> _Saved data entries_
== Segment start ==

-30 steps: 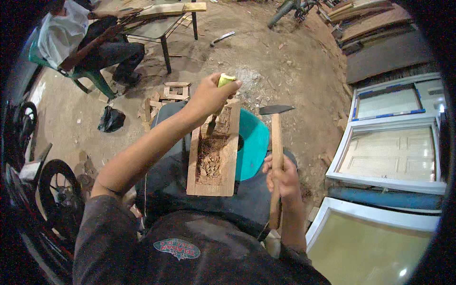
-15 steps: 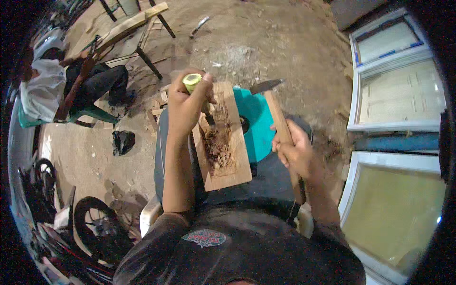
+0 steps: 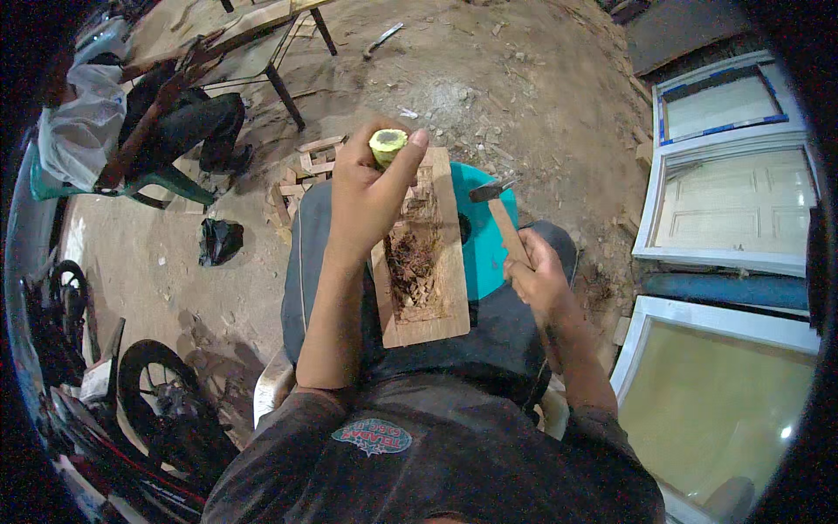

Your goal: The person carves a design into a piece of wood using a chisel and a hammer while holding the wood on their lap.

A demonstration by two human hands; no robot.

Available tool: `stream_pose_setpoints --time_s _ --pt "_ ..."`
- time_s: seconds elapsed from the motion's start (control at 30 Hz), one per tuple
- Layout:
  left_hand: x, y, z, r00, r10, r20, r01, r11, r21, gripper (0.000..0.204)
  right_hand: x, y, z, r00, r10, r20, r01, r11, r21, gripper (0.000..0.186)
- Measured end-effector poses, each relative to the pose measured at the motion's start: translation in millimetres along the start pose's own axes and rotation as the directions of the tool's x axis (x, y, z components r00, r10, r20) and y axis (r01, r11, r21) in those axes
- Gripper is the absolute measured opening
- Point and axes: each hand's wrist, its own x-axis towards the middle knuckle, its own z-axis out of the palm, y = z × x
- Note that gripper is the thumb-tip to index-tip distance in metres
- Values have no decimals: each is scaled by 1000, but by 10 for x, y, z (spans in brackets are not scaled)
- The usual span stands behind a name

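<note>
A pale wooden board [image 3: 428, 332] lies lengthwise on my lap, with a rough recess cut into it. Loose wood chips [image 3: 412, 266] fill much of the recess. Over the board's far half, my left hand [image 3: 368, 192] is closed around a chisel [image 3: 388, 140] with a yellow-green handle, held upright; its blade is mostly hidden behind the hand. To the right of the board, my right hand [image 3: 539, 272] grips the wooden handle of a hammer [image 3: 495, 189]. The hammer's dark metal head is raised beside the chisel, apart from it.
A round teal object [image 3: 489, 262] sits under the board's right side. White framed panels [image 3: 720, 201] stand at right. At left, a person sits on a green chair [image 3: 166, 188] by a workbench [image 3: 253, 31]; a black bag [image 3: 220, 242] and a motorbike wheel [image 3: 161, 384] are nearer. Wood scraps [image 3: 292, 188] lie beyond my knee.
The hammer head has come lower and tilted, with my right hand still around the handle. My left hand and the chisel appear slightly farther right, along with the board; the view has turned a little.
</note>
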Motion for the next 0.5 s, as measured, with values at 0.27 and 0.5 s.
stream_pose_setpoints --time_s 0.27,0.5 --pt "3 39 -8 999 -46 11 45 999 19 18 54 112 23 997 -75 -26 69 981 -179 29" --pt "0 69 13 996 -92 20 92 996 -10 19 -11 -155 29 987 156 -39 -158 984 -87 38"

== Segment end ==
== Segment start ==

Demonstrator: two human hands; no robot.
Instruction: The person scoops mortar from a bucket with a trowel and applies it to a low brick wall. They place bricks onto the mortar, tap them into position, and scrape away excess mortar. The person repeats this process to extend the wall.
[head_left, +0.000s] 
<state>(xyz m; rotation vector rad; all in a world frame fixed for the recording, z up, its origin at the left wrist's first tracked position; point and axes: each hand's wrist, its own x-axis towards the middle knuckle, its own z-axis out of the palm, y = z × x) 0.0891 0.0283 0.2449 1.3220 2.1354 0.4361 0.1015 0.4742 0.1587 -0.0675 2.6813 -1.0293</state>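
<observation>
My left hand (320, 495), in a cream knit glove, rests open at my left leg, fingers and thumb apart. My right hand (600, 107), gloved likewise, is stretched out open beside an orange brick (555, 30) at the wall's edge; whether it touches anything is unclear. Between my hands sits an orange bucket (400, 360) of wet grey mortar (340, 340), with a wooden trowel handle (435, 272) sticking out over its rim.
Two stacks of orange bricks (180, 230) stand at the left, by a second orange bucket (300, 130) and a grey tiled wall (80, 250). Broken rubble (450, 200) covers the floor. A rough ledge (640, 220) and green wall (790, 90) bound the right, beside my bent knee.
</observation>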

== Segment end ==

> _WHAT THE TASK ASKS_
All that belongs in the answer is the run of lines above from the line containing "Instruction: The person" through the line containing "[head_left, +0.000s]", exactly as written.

> _SOLVED EXERCISE_
Instruction: The person scoops mortar from a bucket with a trowel and applies it to a low brick wall. They place bricks onto the mortar, tap them into position, and scrape away excess mortar. The person repeats this process to extend the wall.
[head_left, +0.000s] 

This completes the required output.